Ayca Takmaz,Alexandros Delitzas,Robert W. Sumner,Francis Engelmann,Johanna Wald,Federico Tombari
Abstract:Open-vocabulary 3D segmentation enables the exploration of 3D spaces using free-form text descriptions. Existing methods for open-vocabulary 3D instance segmentation primarily focus on identifying object-level instances in a scene. However, they face challenges when it comes to understanding more fine-grained scene entities such as object parts, or regions described by generic attributes. In this work, we introduce Search3D, an approach that builds a hierarchical open-vocabulary 3D scene representation, enabling the search for entities at varying levels of granularity: fine-grained object parts, entire objects, or regions described by attributes like materials. Our method aims to expand the capabilities of open vocabulary instance-level 3D segmentation by shifting towards a more flexible open-vocabulary 3D search setting less anchored to explicit object-centric queries, compared to prior work. To ensure a systematic evaluation, we also contribute a scene-scale open-vocabulary 3D part segmentation benchmark based on MultiScan, along with a set of open-vocabulary fine-grained part annotations on ScanNet++. We verify the effectiveness of Search3D across several tasks, demonstrating that our approach outperforms baselines in scene-scale open-vocabulary 3D part segmentation, while maintaining strong performance in segmenting 3D objects and materials.

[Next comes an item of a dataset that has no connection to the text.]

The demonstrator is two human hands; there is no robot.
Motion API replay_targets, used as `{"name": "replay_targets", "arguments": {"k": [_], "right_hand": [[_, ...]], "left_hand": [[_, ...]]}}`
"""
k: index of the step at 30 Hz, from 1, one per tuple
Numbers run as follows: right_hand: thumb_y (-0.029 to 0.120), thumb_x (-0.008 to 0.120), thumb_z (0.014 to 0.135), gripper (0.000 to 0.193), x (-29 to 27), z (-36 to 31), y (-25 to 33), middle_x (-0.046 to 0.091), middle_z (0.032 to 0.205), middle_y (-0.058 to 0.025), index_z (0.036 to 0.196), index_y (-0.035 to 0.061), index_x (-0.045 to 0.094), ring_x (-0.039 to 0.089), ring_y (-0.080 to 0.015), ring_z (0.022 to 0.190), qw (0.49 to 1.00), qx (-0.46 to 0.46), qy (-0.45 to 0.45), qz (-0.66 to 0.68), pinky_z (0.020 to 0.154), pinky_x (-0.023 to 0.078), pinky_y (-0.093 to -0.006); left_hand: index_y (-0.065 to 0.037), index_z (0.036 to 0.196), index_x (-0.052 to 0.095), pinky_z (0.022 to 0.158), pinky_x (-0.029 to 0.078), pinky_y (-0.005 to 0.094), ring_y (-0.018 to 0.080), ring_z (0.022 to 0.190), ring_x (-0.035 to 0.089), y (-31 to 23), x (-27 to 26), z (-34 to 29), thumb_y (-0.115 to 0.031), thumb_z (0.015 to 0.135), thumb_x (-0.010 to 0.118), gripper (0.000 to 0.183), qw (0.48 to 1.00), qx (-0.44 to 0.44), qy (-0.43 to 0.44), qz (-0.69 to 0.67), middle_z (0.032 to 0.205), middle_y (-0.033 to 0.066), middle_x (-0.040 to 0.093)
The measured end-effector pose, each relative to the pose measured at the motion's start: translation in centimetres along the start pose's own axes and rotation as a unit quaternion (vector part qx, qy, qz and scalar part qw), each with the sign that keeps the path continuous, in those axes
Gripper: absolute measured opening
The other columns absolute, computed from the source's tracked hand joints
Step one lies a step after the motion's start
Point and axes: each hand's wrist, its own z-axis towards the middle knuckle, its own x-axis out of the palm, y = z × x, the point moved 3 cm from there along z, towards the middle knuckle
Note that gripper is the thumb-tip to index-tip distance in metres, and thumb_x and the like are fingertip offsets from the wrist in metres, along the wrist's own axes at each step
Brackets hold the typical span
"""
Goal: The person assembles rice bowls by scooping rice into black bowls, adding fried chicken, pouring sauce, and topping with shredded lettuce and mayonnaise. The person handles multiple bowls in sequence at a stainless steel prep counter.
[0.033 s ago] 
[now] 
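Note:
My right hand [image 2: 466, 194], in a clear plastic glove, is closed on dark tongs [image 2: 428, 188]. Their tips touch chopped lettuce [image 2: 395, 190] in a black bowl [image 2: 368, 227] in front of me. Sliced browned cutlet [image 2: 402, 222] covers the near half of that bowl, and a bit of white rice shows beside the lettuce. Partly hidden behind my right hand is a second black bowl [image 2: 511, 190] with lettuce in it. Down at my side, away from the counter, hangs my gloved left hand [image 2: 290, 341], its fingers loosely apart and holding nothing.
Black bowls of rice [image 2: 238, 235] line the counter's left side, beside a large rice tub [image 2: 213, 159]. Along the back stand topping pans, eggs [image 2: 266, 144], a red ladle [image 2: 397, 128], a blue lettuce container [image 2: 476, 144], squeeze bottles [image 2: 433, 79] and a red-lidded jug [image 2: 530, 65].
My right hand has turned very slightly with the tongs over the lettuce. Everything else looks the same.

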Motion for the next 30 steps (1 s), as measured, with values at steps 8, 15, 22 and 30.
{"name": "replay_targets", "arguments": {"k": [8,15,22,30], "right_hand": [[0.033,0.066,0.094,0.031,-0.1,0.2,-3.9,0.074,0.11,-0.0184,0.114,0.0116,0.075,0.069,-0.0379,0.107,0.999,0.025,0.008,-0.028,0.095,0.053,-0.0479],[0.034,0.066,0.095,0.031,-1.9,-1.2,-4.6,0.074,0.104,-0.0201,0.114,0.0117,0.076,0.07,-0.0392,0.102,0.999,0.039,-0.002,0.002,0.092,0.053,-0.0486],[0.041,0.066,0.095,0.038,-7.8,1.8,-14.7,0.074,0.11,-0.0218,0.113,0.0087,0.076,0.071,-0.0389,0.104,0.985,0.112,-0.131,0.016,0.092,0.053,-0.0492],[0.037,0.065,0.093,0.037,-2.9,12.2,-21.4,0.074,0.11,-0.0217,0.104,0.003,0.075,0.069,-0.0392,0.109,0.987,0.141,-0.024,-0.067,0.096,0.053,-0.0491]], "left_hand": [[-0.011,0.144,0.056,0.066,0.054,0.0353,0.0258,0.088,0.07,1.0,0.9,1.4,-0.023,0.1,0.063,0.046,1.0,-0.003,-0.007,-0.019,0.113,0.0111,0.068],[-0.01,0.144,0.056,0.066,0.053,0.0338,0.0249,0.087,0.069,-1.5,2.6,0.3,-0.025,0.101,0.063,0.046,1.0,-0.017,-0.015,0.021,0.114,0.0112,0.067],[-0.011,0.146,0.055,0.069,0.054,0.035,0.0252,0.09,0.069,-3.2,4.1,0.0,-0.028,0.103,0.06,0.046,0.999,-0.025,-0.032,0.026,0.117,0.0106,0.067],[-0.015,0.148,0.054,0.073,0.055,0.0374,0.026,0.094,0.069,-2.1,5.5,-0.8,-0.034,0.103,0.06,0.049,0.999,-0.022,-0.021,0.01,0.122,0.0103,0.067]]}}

What problem does this paper attempt to address?
The problem that this paper attempts to solve is to achieve fine - grained segmentation of open - vocabulary in 3D scenes. Existing open - vocabulary 3D instance segmentation methods mainly focus on identifying object - level instances in the scene, but face challenges in understanding more fine - grained scene entities (such as object parts or regions described by general attributes). Specifically, the paper points out:
1. **Limitations of existing methods**:
- **Object - level segmentation**: Most existing 3D segmentation methods mainly focus on object - level instance segmentation, but these methods perform poorly when dealing with more fine - grained entities (such as parts of objects).
- **Point - level representation**: Some methods obtain more fine - grained features by constructing per - point feature representations, but these methods have high storage costs, large feature noise, and lack instance information, and require additional post - processing steps to extract 3D masks.

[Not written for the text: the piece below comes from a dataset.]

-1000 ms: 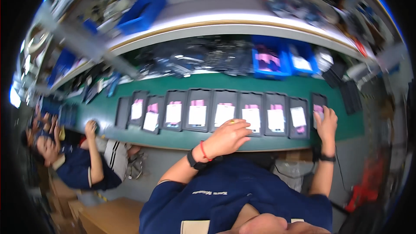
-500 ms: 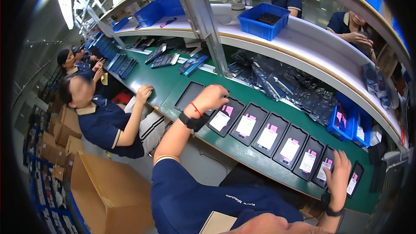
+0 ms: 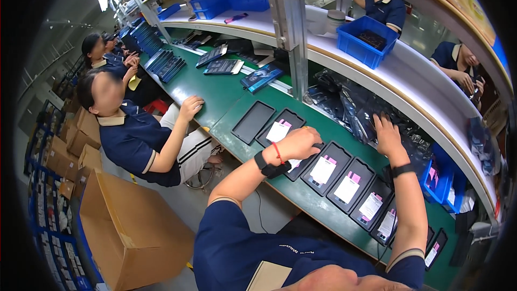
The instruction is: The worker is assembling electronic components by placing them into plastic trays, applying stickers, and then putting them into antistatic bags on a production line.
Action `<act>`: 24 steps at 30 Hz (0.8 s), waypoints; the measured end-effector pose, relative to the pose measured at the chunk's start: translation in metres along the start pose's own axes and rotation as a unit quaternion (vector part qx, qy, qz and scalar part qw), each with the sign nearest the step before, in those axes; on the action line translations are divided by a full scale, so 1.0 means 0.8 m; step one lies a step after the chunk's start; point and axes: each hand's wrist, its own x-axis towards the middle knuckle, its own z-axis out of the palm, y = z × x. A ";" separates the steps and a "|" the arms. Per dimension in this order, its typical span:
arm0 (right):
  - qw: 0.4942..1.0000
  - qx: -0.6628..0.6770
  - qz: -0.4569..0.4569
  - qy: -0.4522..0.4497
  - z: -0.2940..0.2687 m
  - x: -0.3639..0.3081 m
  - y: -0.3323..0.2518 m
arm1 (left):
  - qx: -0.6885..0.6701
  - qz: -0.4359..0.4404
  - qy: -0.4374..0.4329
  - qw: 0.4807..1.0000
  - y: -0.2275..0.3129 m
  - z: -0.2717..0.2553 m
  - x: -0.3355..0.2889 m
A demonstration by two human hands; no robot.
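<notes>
My left hand (image 3: 299, 143) is over one of the black trays (image 3: 305, 174) in the row. Its fingers curl down at the tray's upper edge; what they grip, if anything, is hidden. A white card shows in part below the hand. My right hand (image 3: 389, 136) reaches with fingers spread over the pile of black plastic pouches (image 3: 353, 99) under the shelf, and no held thing shows. Each of several other trays holds a white card (image 3: 346, 189) with pink pieces. At the row's left end, a bare black tray (image 3: 253, 122) lies beside a tray with a card (image 3: 278, 130).
A steel post (image 3: 288, 37) and the shelf (image 3: 318, 51) rise behind the trays. Blue bins (image 3: 367, 48) stand on the shelf and at the right. Flat dark boxes (image 3: 261, 79) lie at the back. A co-worker (image 3: 134, 134) sits at my left near a large carton (image 3: 145, 210).
My left hand has shifted right along the row to another tray. My right hand has moved from the right-hand trays up and back to the black pouches. The view has turned slightly.
</notes>
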 end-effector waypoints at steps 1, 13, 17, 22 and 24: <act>1.000 0.023 0.001 -0.008 0.014 0.010 0.008 | 0.002 0.015 0.025 1.000 0.003 -0.003 -0.003; 0.992 0.089 0.059 0.068 -0.006 -0.033 -0.003 | 0.015 0.002 0.025 1.000 0.007 -0.036 -0.025; 0.931 0.082 0.349 0.061 -0.023 -0.102 0.130 | -0.001 0.013 0.006 1.000 0.032 -0.044 -0.016; 0.907 0.175 0.365 -0.111 0.053 -0.161 0.259 | -0.031 0.083 0.000 0.996 0.085 -0.040 0.028; 0.918 0.191 0.332 -0.102 0.041 -0.142 0.240 | -0.034 0.081 0.003 0.996 0.098 -0.042 0.026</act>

- **Semantic deviation**: Existing 2D feature backbones tend to be biased towards object - level understanding when projected onto 3D geometric representations, and it is difficult to robustly identify object parts and fine - grained elements.
2. **Research objectives**:
- **Multi - granularity segmentation**: The paper proposes a new method - Search3D, which aims to achieve the search and segmentation of entities at different granularity levels, including fine - grained object parts, entire objects, and regions described by attributes, by constructing a hierarchical open - vocabulary 3D scene representation.
- **Flexibility**: Compared with existing methods, Search3D is not limited to explicit object - centered queries, but provides a more flexible open - vocabulary 3D search setting that can handle any user - defined text queries.
3. **Specific problems**:
- **Fine - grained entity identification**: How to identify and segment fine - grained entities in 3D scenes, such as the arms of a chair, the legs of a table, etc.
- **Multi - attribute query**: How to handle queries that span multiple regions, such as "wooden" regions, which may contain multiple different object parts.
- **Flexible query ability**: How to construct an intermediate hierarchical feature representation without knowing the query in advance, so that entities in the scene can be arbitrarily queried during inference.
By solving these problems, the paper hopes to expand the capabilities of open - vocabulary 3D segmentation, enabling it to not only identify long - tailed objects, but also identify object parts and cross - regional attribute queries, thereby providing more powerful support for interactive robot applications.